Zimbabwe: L'opposition se retire
Publié le 22 juin 2008 à 15h36 par
Morgan Tsvangirai s'est retiré de l'élection présidentielle. Alors que le deuxième tour devait se dérouler vendredi prochain, le leader de l'opposition, arrivé en tête du premier tour, a dénoncé la violence qui entoure le processus démocratique. Depuis quelques jours, le président sortant Robert Mugabe multipliait les pressions et entendait s'accrocher jusqu'au bout à son poste.

Morgan Tsvangirai était arrivé en tête du premier tour de l'élection présidentielle. (Reuters)
Le Zimbabwe n'ira pas au bout de ses élections. Morgan Tsvangirai a jeté l'éponge dimanche, à cinq jours du second tour de la présidentielle. Arrivé en tête du premier tour, le 29 mars, le président du Mouvement pour le changement démocratique (MDC) n'a pas résisté aux pressions accrues du pouvoir en place. "Nous, au sein du MDC, avons pris la décision de ne pas participer plus longtemps à ce simulacre de processus électoral violent et illégitime", a annoncé dimanche Morgan Tsvangirai.
Depuis quelques jours, les doutes planaient sur l'avenir du scrutin. Robert Mugabe multipliait les déclarations hostiles au changement démocratique. "Seul Dieu peut me retirer le pouvoir qu'il m'a donné, pas le Mouvement pour le changement démocratique", a encore lancé vendredi le père de l'indépendance zimbabwéenne, au pouvoir depuis 1980. Parallèlement, les pressions policières et judiciaires s'accentuaient sur l'opposition. Ainsi, le numéro 2 du MDC, Tendai Biti a été inculpé de subversion, un chef d'accusation qui lui fait encourir la peine de mort.

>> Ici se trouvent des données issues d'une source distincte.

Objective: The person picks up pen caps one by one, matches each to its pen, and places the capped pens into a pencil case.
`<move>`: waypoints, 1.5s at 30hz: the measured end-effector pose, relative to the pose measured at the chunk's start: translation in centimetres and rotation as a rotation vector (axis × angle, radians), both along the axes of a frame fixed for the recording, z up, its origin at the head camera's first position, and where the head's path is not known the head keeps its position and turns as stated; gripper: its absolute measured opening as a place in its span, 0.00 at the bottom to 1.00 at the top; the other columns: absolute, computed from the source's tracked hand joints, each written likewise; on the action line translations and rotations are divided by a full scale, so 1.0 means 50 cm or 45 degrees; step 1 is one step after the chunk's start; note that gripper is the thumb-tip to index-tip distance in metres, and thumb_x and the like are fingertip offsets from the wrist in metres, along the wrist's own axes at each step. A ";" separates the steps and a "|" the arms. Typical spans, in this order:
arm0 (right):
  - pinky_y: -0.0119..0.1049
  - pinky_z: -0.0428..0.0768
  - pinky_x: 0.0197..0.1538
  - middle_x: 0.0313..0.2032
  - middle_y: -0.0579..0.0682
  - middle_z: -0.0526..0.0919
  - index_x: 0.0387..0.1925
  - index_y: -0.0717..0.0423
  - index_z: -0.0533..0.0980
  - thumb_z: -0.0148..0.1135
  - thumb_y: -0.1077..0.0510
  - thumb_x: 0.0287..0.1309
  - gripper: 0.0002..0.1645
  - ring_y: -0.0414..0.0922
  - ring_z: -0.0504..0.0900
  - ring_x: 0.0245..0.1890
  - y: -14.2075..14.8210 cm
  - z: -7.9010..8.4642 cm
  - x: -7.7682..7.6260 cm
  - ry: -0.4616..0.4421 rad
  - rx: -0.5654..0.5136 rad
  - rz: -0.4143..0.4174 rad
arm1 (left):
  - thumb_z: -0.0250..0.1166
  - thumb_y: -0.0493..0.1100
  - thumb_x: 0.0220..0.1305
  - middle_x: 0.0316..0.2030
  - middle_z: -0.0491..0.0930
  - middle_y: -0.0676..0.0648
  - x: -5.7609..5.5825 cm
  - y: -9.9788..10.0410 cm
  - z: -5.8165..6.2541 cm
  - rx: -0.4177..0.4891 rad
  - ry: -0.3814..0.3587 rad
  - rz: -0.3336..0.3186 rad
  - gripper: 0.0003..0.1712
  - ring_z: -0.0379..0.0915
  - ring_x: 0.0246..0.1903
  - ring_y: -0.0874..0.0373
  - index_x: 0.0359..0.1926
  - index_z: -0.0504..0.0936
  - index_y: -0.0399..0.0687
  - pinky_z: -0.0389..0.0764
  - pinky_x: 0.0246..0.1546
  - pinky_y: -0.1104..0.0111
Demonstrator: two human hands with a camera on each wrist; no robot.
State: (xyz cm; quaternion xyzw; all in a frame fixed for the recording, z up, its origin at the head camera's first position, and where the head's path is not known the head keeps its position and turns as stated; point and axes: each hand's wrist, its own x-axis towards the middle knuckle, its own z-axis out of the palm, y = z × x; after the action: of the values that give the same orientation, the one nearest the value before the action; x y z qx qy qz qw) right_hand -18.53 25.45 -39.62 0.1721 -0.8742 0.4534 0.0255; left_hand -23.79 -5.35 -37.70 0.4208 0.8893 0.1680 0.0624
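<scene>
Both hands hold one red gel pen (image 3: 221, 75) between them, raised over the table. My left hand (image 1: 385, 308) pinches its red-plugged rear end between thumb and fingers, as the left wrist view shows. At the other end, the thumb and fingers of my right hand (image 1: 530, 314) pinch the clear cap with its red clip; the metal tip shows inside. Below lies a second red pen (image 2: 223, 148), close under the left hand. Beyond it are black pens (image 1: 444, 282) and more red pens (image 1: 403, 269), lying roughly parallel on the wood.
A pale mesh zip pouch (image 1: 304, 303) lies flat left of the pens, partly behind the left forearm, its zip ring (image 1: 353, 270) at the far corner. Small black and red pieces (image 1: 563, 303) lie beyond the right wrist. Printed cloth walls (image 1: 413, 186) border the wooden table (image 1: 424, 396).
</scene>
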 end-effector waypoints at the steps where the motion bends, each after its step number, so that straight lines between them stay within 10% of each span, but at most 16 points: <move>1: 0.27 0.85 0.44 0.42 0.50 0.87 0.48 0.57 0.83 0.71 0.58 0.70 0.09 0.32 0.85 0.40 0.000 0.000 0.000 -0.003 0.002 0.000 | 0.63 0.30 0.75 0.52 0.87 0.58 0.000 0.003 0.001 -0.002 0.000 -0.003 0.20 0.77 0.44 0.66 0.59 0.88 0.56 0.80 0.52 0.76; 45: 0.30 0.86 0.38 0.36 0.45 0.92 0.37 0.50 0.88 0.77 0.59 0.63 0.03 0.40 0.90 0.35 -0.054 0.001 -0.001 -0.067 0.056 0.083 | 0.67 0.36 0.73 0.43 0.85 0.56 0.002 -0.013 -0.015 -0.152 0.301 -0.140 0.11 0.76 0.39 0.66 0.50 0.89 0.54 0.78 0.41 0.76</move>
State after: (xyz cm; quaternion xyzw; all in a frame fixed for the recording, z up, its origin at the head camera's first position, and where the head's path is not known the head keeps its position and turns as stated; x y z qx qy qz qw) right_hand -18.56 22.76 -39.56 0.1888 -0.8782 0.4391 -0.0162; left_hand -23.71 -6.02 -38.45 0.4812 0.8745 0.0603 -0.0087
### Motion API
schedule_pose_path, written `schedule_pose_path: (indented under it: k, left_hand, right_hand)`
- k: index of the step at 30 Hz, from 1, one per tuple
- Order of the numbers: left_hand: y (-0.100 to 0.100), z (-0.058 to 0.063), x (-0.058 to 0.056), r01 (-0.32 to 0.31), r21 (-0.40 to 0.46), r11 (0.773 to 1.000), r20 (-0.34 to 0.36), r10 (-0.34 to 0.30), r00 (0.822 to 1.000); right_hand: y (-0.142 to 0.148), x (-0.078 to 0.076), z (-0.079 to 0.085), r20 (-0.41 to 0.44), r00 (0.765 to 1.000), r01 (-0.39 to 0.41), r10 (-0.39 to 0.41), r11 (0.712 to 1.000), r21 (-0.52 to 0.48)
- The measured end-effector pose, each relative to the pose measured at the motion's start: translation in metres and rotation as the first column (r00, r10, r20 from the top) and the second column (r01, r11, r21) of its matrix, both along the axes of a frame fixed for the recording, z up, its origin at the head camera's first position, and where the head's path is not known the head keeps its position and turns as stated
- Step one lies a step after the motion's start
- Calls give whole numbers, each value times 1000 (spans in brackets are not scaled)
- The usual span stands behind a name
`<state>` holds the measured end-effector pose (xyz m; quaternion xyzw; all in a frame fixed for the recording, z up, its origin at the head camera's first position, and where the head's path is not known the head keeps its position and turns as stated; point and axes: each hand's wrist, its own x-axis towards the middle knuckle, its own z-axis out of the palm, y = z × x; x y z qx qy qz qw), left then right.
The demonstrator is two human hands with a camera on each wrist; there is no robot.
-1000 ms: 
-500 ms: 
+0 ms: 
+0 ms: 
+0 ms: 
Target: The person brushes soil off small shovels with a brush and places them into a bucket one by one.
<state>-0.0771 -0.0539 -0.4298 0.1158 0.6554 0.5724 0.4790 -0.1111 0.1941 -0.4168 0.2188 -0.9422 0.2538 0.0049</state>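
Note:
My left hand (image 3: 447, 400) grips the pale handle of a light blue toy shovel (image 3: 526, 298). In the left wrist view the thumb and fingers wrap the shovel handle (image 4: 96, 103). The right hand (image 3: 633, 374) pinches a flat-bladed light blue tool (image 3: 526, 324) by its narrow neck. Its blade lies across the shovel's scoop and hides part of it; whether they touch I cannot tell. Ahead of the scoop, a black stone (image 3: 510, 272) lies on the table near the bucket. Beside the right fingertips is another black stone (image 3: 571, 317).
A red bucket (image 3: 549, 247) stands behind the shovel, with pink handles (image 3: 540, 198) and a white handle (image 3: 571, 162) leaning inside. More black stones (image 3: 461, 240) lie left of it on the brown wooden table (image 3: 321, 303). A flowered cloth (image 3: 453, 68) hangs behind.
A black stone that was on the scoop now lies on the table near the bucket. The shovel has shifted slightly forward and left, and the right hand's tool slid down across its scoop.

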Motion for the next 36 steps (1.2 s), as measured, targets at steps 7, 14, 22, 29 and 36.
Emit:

Dimanche matin, des membres de la Zanu-PF, le parti présidentiel, ont fait irruption dans un meeting de soutien à Morgan Tsvangirai pour frapper les personnes présentes. Le MDC a aussi fait état de violences à l'encontre de journalistes et d'observateurs électoraux. "Des milliers de membres des jeunesses de la Zanu-PF, armés de barres de fer, de gourdins ou d'autres armes ont attaqué des journalistes et ont obligé les observateurs du scrutin à prendre la fuite. La police a fait usage de gaz lacrymogènes", avait précisé le MDC dans un communiqué. Le principal parti de l'opposition estime qu'au moins 70 de ses partisans ont été tués depuis le premier tour, le 29 mars dernier.
Robert Mugabe rejette la responsabilité des violences sur l'opposition, inféodée selon lui à l'ancienne puissance coloniale, le Royaume-Uni. De nombreux pays avaient fait part de leurs inquiétudes quant à la tenue du second tour. Jeudi, Ban Ki-moon avait estimé que le contexte rendait difficiles des "élections crédibles", malgré le déploiement de 400 observateurs de la Communauté de développement d'Afrique australe (SADC). Thabo Mbeki, le président sud-africain, avait même demandé à son homologue zimbabwéen d'annuler le second tour au profit de la formation d'un gouvernement d'union nationale.
Le vieux président Mugabe, 84 ans, a refusé cette proposition afin de poursuivre un processus électoral auquel de moins en moins de personnes ne croyaient. Les pays africains vont maintenant déployer de nombreux efforts pour éviter que le Zimbabwe ne sombre dans le même cycle de violence qu'a connu quelques mois plus tôt le Kenya. La France, elle, a d'ores et déjà annoncé dimanche qu'elle ne reconnaîtrait pas les résultats du second tour. Et accusé Robert Mugabe d'avoir "choisi la voie de la violence pour bâillonner le peuple".